Page MenuHomePhabricator

Exception while launching job: TypeError: 'int' object has no attribute '__getitem__'
Closed, ResolvedPublic

Description

2018-02-03 03:49:38,038 ERROR zuul.DependentPipelineManager: Exception while launching job mediawiki-phpunit-php55-jessie for change <Change 0x7f4308053610 407165,3>:
Traceback (most recent call last):
  File "/usr/share/python/zuul/local/lib/python2.7/site-packages/zuul/scheduler.py", line 1518, in _launchJobs
    dependent_items)
  File "/usr/share/python/zuul/local/lib/python2.7/site-packages/zuul/launcher/gearman.py", line 318, in launch
    destination_path = os.path.join(item.change.getBasePath(),
  File "/usr/share/python/zuul/local/lib/python2.7/site-packages/zuul/model.py", line 904, in getBasePath
    self.number[-2:], self.number, self.patchset)
TypeError: 'int' object has no attribute '__getitem__'
2018-02-03 03:49:38,038 INFO zuul.Gearman: Launch job mediawiki-core-php70-phan-docker (uuid: d2f0a5b29ea84206a4d17842be5294f1) for change <Change 0x7f4308053610 407165,3> with dependent changes []
2018-02-03 03:49:38,038 ERROR zuul.DependentPipelineManager: Exception while launching job mediawiki-core-php70-phan-docker for change <Change 0x7f4308053610 407165,3>:
Traceback (most recent call last):
  File "/usr/share/python/zuul/local/lib/python2.7/site-packages/zuul/scheduler.py", line 1518, in _launchJobs
    dependent_items)
  File "/usr/share/python/zuul/local/lib/python2.7/site-packages/zuul/launcher/gearman.py", line 318, in launch
    destination_path = os.path.join(item.change.getBasePath(),
  File "/usr/share/python/zuul/local/lib/python2.7/site-packages/zuul/model.py", line 904, in getBasePath
    self.number[-2:], self.number, self.patchset)
TypeError: 'int' object has no attribute '__getitem__'

That happens whenever a change having Depends-On enters gate-and-submit. Zuul does a query to Gerrit to find whether the dependent changes are still open, if so Gerrit emits a json payload having "number": 123456 which python consider an int. Zuul then tries to do a string operation ([-2]:]) on the int which causes the TypeError exception.

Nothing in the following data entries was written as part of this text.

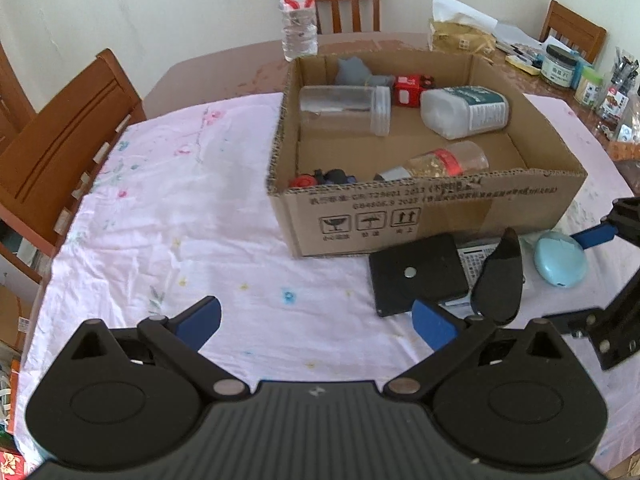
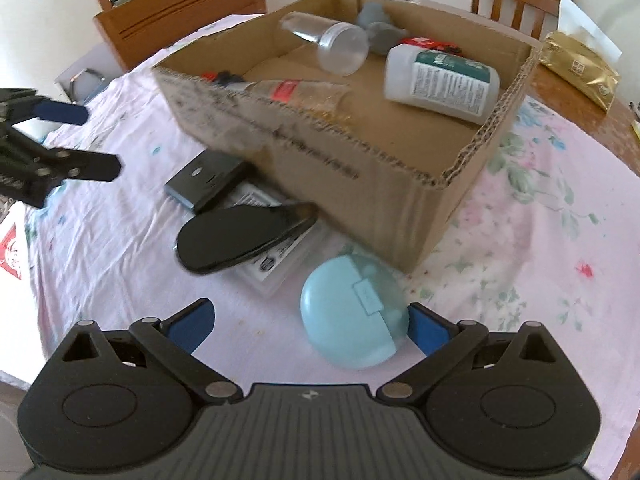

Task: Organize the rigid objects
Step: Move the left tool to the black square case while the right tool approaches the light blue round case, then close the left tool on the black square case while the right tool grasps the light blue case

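An open cardboard box (image 1: 440,216) (image 2: 360,168) sits on the pink cloth and holds jars, a white bottle (image 1: 466,110) (image 2: 440,80), and small toys. In front of it lie a black flat block (image 1: 418,276) (image 2: 204,178), a black oval case (image 1: 498,284) (image 2: 240,240) on a clear printed box (image 2: 276,264), and a light blue round case (image 1: 560,260) (image 2: 354,314). My left gripper (image 1: 316,326) is open and empty over bare cloth, its right finger near the black block. My right gripper (image 2: 310,330) is open with the blue case between its fingers, not clamped.
A water bottle (image 1: 296,12) stands behind the box. A gold tissue pack (image 1: 460,38) (image 2: 576,64), jars and clutter (image 1: 580,68) fill the table's far right. Wooden chairs (image 1: 60,152) stand around the table. The cloth's left edge drops off beside the left gripper.
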A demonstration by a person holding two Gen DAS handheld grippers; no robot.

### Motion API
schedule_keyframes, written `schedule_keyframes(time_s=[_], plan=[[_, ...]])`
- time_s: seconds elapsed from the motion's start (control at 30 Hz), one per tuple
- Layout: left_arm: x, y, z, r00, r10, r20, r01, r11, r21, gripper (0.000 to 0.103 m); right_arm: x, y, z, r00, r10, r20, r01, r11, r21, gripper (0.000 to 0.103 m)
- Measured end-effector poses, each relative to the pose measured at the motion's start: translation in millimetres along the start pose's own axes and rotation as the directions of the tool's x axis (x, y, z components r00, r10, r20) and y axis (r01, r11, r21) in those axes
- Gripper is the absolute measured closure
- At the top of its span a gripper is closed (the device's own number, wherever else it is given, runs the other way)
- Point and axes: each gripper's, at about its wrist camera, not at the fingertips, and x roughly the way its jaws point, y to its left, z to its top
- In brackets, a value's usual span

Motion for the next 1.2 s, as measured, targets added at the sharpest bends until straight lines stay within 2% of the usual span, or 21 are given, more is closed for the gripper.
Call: schedule_keyframes(time_s=[0.1, 0.2, 0.33, 0.53, 0.77, 1.1, 1.2], plan=[[6, -5, 4, 0.999, -0.032, -0.008, 0.032, 0.999, 0.000, 0.002, -4, 6, -5, 1.000, 0.007, 0.007, -0.007, 1.000, -0.003, 0.010], [14, -11, 9, 0.997, -0.074, -0.015, 0.074, 0.997, -0.009, 0.002, -6, 15, -9, 0.999, -0.033, 0.011, 0.033, 0.999, -0.028, 0.018], [29, -15, 16, 0.992, -0.121, -0.022, 0.120, 0.992, -0.046, 0.002, -5, 24, -13, 0.997, -0.076, 0.023, 0.077, 0.996, -0.043, 0.018], [51, -22, 20, 0.986, -0.166, -0.029, 0.163, 0.982, -0.090, 0.002, -5, 25, -16, 0.995, -0.094, 0.031, 0.095, 0.995, -0.039, 0.018], [65, -20, 12, 0.983, -0.176, -0.046, 0.169, 0.978, -0.119, 0.001, -3, 27, -15, 0.994, -0.107, 0.033, 0.108, 0.994, -0.031, 0.017], [57, 8, 3, 0.995, -0.089, -0.041, 0.086, 0.994, -0.071, 0.001, -4, 19, -12, 0.988, -0.154, 0.034, 0.155, 0.987, -0.042, 0.017], [58, 16, 3, 0.996, -0.081, -0.041, 0.076, 0.992, -0.101, 0.001, -2, 20, -9, 0.987, -0.156, 0.034, 0.157, 0.987, -0.043, 0.017]])
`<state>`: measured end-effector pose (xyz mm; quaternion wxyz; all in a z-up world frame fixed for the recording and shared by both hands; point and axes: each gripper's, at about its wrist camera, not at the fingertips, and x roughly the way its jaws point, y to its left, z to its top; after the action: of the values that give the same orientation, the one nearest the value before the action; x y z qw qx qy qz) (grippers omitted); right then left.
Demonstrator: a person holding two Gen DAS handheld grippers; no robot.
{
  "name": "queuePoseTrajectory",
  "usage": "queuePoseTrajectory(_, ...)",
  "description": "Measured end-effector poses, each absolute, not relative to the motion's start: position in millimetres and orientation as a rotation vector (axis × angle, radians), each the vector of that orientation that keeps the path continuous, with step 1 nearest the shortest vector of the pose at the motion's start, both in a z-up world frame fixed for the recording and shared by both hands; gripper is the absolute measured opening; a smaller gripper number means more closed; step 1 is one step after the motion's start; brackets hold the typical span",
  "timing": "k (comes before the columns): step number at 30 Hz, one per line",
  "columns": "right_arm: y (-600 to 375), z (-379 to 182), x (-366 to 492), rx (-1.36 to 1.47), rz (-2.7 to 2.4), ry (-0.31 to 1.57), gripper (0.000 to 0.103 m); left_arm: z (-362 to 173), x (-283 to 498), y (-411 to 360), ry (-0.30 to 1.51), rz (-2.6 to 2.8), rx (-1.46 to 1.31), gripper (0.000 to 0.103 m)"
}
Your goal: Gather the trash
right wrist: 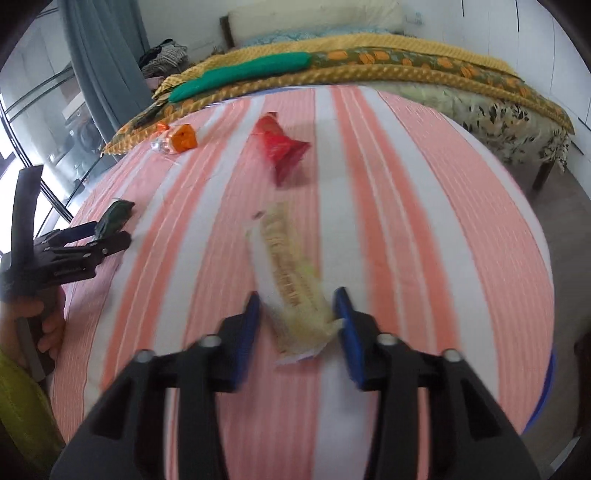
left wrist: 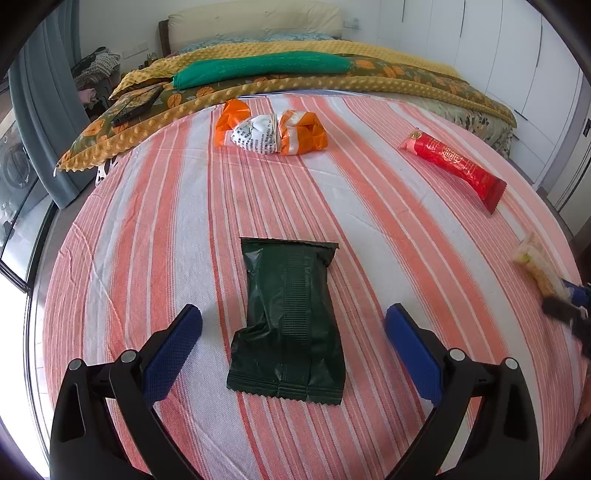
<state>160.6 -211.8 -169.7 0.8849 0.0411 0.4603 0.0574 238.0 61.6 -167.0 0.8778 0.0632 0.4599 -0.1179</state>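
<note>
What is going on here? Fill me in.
A person is collecting wrappers off a striped sheet with two handheld grippers. The left gripper is open around a dark green packet. The right gripper is open around a pale yellow wrapper. An orange bag and a red packet lie untouched.

A bed [left wrist: 155, 206] spread with an orange-and-white striped sheet fills the room. At its far end lie a yellow dotted blanket [left wrist: 332, 50], a green pillow [left wrist: 258, 68] and a cream headboard [left wrist: 255, 20]. Grey-blue curtains [left wrist: 40, 110] hang beside a bright window [right wrist: 22, 122] at left. White wardrobe doors [left wrist: 517, 55] line the right wall.
</note>
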Motion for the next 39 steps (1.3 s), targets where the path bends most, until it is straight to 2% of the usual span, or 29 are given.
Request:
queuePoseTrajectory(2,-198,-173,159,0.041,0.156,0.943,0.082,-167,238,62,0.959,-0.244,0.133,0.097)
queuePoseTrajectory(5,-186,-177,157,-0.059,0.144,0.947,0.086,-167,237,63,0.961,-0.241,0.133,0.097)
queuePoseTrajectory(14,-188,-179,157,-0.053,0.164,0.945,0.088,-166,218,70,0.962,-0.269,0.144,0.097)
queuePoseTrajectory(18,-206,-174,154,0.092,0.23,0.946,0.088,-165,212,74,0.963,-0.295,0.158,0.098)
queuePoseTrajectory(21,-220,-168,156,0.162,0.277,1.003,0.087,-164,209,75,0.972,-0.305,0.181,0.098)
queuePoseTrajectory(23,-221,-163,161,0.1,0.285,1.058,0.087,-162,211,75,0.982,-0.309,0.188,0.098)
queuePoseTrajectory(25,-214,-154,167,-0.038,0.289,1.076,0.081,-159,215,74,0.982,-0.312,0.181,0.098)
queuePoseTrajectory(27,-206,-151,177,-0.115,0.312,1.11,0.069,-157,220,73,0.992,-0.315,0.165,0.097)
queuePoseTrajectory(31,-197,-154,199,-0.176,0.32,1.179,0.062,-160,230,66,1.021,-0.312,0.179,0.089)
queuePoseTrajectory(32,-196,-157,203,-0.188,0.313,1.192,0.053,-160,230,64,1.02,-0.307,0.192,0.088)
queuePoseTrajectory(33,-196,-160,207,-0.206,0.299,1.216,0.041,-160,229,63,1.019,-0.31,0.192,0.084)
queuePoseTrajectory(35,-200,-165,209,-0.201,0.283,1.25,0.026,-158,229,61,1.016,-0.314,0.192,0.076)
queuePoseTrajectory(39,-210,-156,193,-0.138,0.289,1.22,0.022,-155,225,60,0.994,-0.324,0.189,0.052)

https://review.openstack.org/#/c/433748/ fixed the general use case code path but has left behind the Depends-On code path.

Workaround

CR+2 the reverse dependencies first and wait for the change to be merged/closed

Then CR+2 the change having dependencies once they got all merged.

Event Timeline

Legoktm triaged this task as Unbreak Now! priority.Feb 3 2018, 3:50 AM
Legoktm created this task.

It appears that this was caused specifically by change 407165,3. I restarted zuul (dropping the entire queue), and things look back to normal now.

Paladox lowered the priority of this task from Unbreak Now! to High.Feb 3 2018, 12:11 PM
Paladox added a subscriber: Paladox.

Per "I restarted zuul (dropping the entire queue), and things look back to normal now."

Oh i see what happened here.

We didn't test using Depends-On: Ie7073f2048ba2b79a8b36ad913453008ec3555ce . so we missed that bug.

hmm that works for me on my test site.

Paladox raised the priority of this task from High to Unbreak Now!.Feb 6 2018, 12:15 AM

Broke again

[00:14:32] <legoktm> no_justification: paladox: thcipriani: the stuck TemplateStyles patch is the int/str zuul thing

This is currently affecting 393285,5 / TemplateStyles. Luckily it's in the test queue and not blocking all merges, but still. Same traceback. :/

cc @hashar i think we need to cover self.number with str so it's str(self.number[-2:])? and str(self.number)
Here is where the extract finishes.